American politician (born 1968)

Rafael Michael Anchía (born September 26, 1968) is an American politician and a Democratic member of the Texas House of Representatives for the Dallas-based 103rd District since 2005. He is also an attorney with the law firm Haynes & Boone LLP and co-founder and managing director of Civitas Capital Group. He had previously served on the board of the Dallas Independent School District.
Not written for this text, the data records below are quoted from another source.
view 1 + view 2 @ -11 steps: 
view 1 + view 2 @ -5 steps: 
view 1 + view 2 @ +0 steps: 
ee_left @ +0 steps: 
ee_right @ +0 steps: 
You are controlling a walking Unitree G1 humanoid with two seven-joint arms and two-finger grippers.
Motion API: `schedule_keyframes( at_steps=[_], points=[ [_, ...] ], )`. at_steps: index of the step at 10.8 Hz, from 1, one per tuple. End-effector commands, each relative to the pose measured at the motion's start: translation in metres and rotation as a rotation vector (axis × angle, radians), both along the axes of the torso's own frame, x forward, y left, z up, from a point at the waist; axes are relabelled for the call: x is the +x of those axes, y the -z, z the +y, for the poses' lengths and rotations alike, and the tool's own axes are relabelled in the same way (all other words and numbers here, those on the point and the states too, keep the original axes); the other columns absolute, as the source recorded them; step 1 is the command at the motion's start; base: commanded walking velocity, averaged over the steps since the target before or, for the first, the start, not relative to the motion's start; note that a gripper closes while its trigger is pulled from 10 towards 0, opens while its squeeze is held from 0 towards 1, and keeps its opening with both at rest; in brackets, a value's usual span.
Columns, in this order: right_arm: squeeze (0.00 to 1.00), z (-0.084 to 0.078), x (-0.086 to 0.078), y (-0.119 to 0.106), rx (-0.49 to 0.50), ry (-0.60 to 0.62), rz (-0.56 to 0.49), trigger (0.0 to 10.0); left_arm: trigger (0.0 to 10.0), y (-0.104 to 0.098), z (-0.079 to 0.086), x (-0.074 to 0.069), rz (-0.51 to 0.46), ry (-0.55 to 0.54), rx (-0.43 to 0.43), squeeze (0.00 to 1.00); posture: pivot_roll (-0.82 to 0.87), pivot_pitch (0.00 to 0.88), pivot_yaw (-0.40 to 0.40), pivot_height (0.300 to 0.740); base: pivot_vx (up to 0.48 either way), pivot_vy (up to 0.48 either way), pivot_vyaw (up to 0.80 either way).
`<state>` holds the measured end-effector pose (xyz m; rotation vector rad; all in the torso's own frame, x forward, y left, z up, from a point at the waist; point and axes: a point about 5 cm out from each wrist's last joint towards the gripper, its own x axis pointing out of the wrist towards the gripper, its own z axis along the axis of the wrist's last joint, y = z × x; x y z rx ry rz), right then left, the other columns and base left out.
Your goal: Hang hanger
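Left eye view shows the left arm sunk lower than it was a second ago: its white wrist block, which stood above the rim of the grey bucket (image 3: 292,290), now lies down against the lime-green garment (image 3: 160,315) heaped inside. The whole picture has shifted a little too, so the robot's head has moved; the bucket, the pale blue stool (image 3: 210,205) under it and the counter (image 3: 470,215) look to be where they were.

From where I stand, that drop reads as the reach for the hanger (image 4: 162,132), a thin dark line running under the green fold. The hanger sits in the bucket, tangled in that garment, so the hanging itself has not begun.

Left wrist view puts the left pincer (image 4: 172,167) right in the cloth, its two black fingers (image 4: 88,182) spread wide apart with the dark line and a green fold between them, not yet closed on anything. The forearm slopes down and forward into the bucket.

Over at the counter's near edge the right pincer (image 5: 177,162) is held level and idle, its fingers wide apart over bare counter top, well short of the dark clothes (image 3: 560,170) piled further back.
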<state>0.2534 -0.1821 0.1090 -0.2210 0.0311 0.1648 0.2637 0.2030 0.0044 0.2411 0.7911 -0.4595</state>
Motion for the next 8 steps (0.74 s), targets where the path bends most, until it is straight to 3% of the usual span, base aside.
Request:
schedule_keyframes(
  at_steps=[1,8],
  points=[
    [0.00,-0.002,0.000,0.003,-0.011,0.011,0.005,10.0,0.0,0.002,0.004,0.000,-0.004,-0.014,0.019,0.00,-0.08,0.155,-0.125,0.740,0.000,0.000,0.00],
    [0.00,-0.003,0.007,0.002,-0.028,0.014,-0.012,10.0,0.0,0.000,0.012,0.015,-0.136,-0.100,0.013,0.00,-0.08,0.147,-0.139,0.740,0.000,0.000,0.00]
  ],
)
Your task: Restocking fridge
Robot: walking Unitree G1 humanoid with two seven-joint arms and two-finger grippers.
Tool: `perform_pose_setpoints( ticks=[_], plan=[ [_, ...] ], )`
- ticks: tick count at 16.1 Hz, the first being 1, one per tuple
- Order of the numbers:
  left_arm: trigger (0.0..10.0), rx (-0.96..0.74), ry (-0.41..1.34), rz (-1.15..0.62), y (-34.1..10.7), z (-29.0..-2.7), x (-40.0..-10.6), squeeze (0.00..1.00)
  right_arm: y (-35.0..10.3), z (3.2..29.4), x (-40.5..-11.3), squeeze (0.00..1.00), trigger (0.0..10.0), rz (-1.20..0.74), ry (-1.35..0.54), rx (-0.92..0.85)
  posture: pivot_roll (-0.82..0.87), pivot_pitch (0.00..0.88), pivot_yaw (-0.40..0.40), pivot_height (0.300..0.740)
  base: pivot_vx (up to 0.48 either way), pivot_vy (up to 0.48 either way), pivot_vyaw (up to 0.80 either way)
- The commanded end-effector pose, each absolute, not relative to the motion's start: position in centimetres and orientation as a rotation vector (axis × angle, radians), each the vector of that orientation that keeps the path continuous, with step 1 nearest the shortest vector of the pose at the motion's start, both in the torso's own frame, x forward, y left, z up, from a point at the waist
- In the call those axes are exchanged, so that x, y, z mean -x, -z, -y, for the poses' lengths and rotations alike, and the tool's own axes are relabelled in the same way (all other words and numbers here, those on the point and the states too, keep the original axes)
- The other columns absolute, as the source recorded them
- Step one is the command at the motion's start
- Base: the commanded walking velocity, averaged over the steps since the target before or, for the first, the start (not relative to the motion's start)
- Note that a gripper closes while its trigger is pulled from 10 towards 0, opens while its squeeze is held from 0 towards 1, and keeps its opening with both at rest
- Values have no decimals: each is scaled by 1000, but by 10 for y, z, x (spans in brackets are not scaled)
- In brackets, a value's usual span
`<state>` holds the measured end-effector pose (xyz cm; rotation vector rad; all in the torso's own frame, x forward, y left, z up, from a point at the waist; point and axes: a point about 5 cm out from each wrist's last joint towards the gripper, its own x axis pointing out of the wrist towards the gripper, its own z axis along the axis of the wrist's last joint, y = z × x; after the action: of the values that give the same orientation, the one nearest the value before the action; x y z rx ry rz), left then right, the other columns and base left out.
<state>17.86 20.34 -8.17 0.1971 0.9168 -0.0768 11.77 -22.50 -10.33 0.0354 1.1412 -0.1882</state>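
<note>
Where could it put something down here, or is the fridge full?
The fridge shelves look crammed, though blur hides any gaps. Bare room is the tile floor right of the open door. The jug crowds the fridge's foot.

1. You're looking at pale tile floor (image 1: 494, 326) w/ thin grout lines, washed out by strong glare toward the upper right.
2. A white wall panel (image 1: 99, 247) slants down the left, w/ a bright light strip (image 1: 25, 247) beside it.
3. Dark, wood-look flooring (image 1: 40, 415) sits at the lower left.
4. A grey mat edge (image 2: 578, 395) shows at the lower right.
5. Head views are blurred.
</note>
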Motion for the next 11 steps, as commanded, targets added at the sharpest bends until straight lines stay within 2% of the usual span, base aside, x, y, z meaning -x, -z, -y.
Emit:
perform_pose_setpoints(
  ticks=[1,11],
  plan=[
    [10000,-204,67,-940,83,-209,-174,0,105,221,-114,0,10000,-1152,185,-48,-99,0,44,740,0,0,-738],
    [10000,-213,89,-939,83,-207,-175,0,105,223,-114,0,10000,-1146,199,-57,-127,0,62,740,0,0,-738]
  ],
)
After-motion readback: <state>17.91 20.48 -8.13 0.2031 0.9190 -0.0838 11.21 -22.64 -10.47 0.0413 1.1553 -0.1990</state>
Anchía sits on the board of the interest group Education Is Freedom. He is also a member of the Texas State Democratic Executive Committee.

==Texas House of Representatives==
Anchía was elected to the Texas House in 2004 and sworn into the freshman class of the 79th Texas Legislature on January 11, 2005. The district Anchía represents is fully encompassed within Dallas County, Texas, and includes North Oak Cliff, Oak Lawn, portions of West Dallas, the Medical District, Love Field Airport, North and Arlington Parks, Irving, and Farmers Branch. As of 2015, he was 35th in seniority out of the 150 members of the Texas House.

Anchía is the Chairman of the House Committee on Pensions, Investments, and Financial Services.

In previous sessions, Anchía was vice-chair of the Pensions, Investments and Financial Services Committee and sat on the Economic Development, Elections, Financial Institutions, Land & Resource Management, Local & Consent Calendar, and Urban Affairs Committees.

Anchía is a supporter of "New Urbanism" and using both fossil fuels and renewable energy.

==Personal life==
Rafael was married to Marissa from 14 June 1997 until their divorce in 2014. The marriage produced two children. He married Rebecca Acuña in 2023.